DATA BELOW:
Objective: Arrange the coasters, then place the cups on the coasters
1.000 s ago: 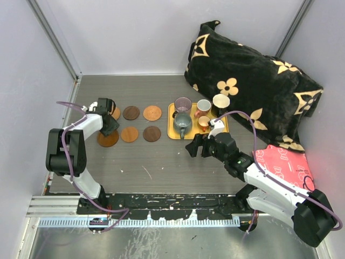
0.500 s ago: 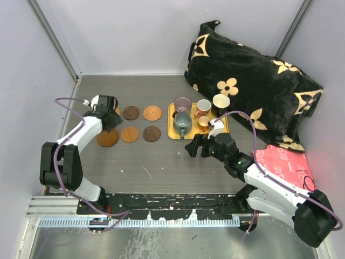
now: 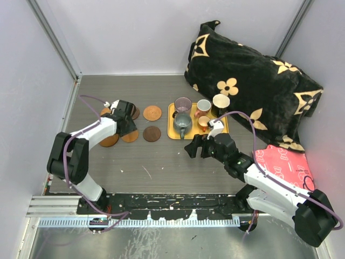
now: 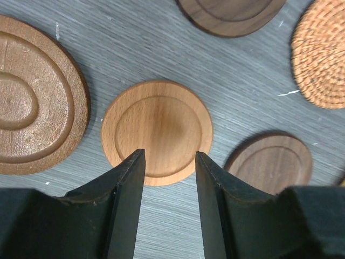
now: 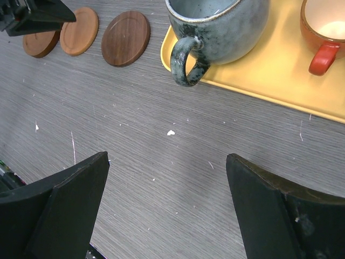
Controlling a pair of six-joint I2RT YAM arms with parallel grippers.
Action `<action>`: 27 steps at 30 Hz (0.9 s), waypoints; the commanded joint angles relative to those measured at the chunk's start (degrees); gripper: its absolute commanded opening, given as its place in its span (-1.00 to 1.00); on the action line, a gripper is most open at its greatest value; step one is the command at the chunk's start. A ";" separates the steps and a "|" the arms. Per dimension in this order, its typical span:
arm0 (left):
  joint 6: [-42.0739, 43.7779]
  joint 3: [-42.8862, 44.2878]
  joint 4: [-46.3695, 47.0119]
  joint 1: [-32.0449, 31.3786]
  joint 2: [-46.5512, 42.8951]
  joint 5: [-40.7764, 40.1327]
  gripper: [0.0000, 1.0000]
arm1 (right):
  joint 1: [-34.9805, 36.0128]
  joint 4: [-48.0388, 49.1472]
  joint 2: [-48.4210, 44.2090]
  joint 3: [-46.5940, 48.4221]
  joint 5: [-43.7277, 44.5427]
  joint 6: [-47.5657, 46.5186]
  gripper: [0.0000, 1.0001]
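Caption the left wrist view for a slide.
Left end effector, jaws apart, over the light wooden coaster, a larger copper coaster beside it.

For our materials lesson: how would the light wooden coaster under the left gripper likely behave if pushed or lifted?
The light wooden coaster shows wood grain, so it is probably stiff. Lying thin and flat on the table, it would likely slide, not roll. Its low rim may give the left gripper little to pinch.

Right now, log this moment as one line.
left claw: open over light wooden coaster | right claw: open near grey-green mug | cups: none on coasters yet
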 commanded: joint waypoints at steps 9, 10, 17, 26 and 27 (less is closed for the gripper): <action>2.50 0.62 1.20 -1.70 5.23 -3.60 -0.11 | 0.65 1.59 0.17 3.36 1.11 -0.34 0.90; 2.50 0.78 0.94 -1.85 5.55 -3.68 -0.11 | 0.69 1.65 0.30 3.34 1.11 -0.31 0.90; 2.23 -0.15 0.59 -3.71 6.00 -4.10 -0.11 | 0.79 2.14 0.59 3.11 1.11 -0.15 0.90; 0.29 -1.65 0.67 -6.24 5.15 -3.35 -0.11 | 1.06 2.45 0.29 2.48 1.16 0.17 0.90; 0.08 -1.70 0.57 -6.36 5.01 -3.39 -0.11 | 1.09 2.47 0.27 2.40 1.19 0.22 0.90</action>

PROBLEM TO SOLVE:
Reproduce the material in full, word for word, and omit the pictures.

ANSWER TO THIS TASK:
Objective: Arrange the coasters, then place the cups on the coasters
1.000 s ago: 
0.500 s ago: 
now: 
now: 
now: 
Controlling a pair of six-joint I2RT YAM arms with parallel grippers.
Action `<action>`: 27 steps at 30 Hz (0.9 s), waypoints; the commanded joint angles relative to those measured at the chunk's start (degrees); gripper: its absolute commanded opening, given as its place in its span (-1.00 to 1.00); on the action line, a gripper is most open at its greatest value; step one is the command at the chunk's start. A ";" separates the steps and a "|" the arms. Per dimension in this order, its typical span:
arm0 (left):
  joint 6: [-42.0739, 43.7779]
  joint 3: [-42.8862, 44.2878]
  joint 4: [-46.3695, 47.0119]
  joint 1: [-32.0449, 31.3786]
  joint 2: [-46.5512, 42.8951]
  joint 5: [-40.7764, 40.1327]
  gripper: [0.0000, 1.0000]
arm1 (right):
  joint 1: [-34.9805, 36.0128]
  joint 4: [-48.0388, 49.1472]
  joint 2: [-48.4210, 44.2090]
  joint 3: [-46.5940, 48.4221]
  joint 5: [-43.7277, 44.5427]
  joint 6: [-47.5657, 46.5186]
  gripper: [0.0000, 1.0001]
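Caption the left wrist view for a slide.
Left end effector, jaws apart, over the light wooden coaster, a larger copper coaster beside it.

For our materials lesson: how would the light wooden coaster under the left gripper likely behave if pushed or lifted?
The light wooden coaster shows wood grain, so it is probably stiff. Lying thin and flat on the table, it would likely slide, not roll. Its low rim may give the left gripper little to pinch.

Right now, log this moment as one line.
left claw: open over light wooden coaster | right claw: open near grey-green mug | cups: none on coasters yet
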 commanded: joint waypoints at steps 9, 10, 17, 26 and 27 (less is closed for the gripper): <action>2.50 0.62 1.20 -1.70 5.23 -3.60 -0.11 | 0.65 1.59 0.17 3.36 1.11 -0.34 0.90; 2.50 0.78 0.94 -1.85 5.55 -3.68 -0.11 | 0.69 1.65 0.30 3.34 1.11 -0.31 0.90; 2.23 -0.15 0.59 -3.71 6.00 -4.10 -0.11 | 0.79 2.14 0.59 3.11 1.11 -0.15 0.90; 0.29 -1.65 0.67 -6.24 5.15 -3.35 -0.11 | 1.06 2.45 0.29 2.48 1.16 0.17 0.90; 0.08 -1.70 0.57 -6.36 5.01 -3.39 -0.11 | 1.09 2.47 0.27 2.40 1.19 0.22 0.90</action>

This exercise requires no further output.